The SMART Prices Act is anything but smart
America’s largest pharmaceutical companies continue to sound the alarm about last year’s Inflation Reduction Act.
In late May, Novartis announced that it had already dropped some early-stage cancer drugs because of Medicare’s new power to dictate certain drug prices. The news followed public statements and official government filings from Amgen, Genentech, Merck, Biogen, and others, all warning that the IRA is already forcing them to scrap promising research lines.
But rather than heeding these warnings, the IRA’s strongest proponents are doubling down. In April, Sen. Amy Klobuchar (D-Minn.) introduced the Strengthening Medicare and Reducing Taxpayer (SMART) Prices Act, which now has dozens of Democratic co-sponsors. The legislation would give Medicare officials the power to set prices for more drugs and do so even sooner after they hit the market. It would also lower the ceiling for prices for the drugs subject to “negotiation.”
The SMART Prices Act is deeply stupid, in that it would make both the delivery of health care — and the cost of improved outcomes — more expensive.
Time and again, economists have demonstrated that as a general matter, increased spending on new drug innovations reduces overall health care spending by replacing the need for more costly care. As just some examples, statins replace heart surgeries, Hepatitis C drugs replace kidney transplants, and antidepressants replace in-person psychology visits.
Thus, efforts that kill off drug innovation prevent such cost reductions from taking place.
Already, the IRA’s drug pricing provisions have undermined efforts to combat numerous debilitating conditions, from cancer to Alzheimer’s. The SMART Prices Act, if enacted, would sound a death knell for investment in one of the most innovative sectors of the U.S. economy.

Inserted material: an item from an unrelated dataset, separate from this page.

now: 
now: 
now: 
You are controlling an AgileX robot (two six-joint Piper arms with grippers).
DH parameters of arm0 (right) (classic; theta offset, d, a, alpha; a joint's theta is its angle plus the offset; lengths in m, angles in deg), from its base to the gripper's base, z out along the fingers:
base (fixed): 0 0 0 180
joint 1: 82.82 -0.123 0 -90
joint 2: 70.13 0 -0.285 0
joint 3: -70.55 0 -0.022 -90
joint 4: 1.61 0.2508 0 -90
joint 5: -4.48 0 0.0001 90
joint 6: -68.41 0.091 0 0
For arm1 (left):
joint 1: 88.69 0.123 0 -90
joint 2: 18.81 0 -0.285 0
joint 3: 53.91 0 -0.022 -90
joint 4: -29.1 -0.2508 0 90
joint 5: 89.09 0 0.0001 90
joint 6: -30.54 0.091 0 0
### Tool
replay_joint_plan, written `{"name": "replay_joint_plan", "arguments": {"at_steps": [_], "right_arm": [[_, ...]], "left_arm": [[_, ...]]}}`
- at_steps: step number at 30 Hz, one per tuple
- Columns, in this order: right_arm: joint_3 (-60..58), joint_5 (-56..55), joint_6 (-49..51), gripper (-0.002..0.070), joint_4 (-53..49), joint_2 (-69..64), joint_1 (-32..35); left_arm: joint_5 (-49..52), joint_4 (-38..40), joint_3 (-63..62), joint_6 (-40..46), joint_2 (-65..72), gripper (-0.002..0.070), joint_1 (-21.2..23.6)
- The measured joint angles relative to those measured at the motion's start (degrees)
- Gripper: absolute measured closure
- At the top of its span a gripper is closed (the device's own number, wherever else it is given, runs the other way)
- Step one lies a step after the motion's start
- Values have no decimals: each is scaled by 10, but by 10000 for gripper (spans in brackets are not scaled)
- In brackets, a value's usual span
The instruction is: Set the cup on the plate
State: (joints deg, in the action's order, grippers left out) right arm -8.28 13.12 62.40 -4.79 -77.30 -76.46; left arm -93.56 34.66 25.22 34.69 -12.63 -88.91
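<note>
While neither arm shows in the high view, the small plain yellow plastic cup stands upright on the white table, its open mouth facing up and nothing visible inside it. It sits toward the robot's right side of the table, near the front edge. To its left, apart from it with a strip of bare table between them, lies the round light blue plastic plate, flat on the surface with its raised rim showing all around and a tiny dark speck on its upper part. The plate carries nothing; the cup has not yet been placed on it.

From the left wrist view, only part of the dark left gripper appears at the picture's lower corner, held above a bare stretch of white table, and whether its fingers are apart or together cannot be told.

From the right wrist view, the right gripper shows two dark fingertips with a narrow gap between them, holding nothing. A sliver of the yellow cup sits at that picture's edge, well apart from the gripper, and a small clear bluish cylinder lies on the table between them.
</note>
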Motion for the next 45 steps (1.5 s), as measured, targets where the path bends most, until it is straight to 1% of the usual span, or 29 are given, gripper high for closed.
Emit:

The lawmakers who crafted the SMART Act seem incapable of understanding that in any industry, future earnings drive investments. A congressional field visit by these career politicians to a venture capital or private equity firm would maybe help them understand that this applies to medical research investments, as well.
By capping the potential returns on drug development, price controls discourage companies from investing in research. An analysis colleagues and I conducted suggested that these price controls could prevent the creation of 135 new medicines by 2039 — and thus shorten American patients’ lives by a collective 331 million years, compared to a scenario in which those new drugs came to market as scheduled.
And based on recent company announcements, our estimate may have been too optimistic. Many major firms have already announced plans to scale back drug development. It appears that cancer treatments will be hit especially hard. Within just four months of the ink drying on the IRA, at least 28 companies announced plans to cut back on development, due to the act, on earnings calls.
Drugmakers’ reasoning isn’t difficult to understand. Drug development is an expensive undertaking, with the cost of each newly approved medication averaging more than $2 billion after taking failed research lines into account. Price controls impede pharmaceutical firms from earning outsized returns on their few successful projects — and as a result, they diminish the incentive to pursue breakthrough drugs in the first place.
Remarkably, Klobuchar and her colleagues seem unperturbed by this outcome. Their proposed new legislation takes some of the most destructive features of the IRA’s drug pricing policy and makes them far worse. This is the exact opposite of “smart” policy.
Consider that the original law exempted new medicines from price controls for either nine or 13 years following Food and Drug Administration approval, depending on the category of drug. This was intended to give drug firms at least some chance to earn back their investment before government price controls take effect.
The SMART Act would make all medicines eligible for price controls just five years after FDA approval. This not only forestalls any real possibility of earning back a drug’s research costs, but it also discourages pharmaceutical firms from carrying out additional research on approved drugs to make them useful for other diseases. Why undertake the expensive clinical trials necessary for approval for new indications when the return will be near zero?
The SMART Act also doubles the number of medicines eligible for government price controls — an indication of the intent of the authors to allow the government to set prices on all drugs.
Instead of acknowledging the distress signals from industry and seeking to correct the disastrous effects of the IRA, the SMART Prices Act doubles down. Patients, not pharmaceutical executives or investors, are the ones who will ultimately pay the price for Congress’ obstinance by more costly care and worse health.
Philipson is an economist at the University of Chicago who served on the White House Council of Economic Advisers as a member and acting chairman, 2017-20.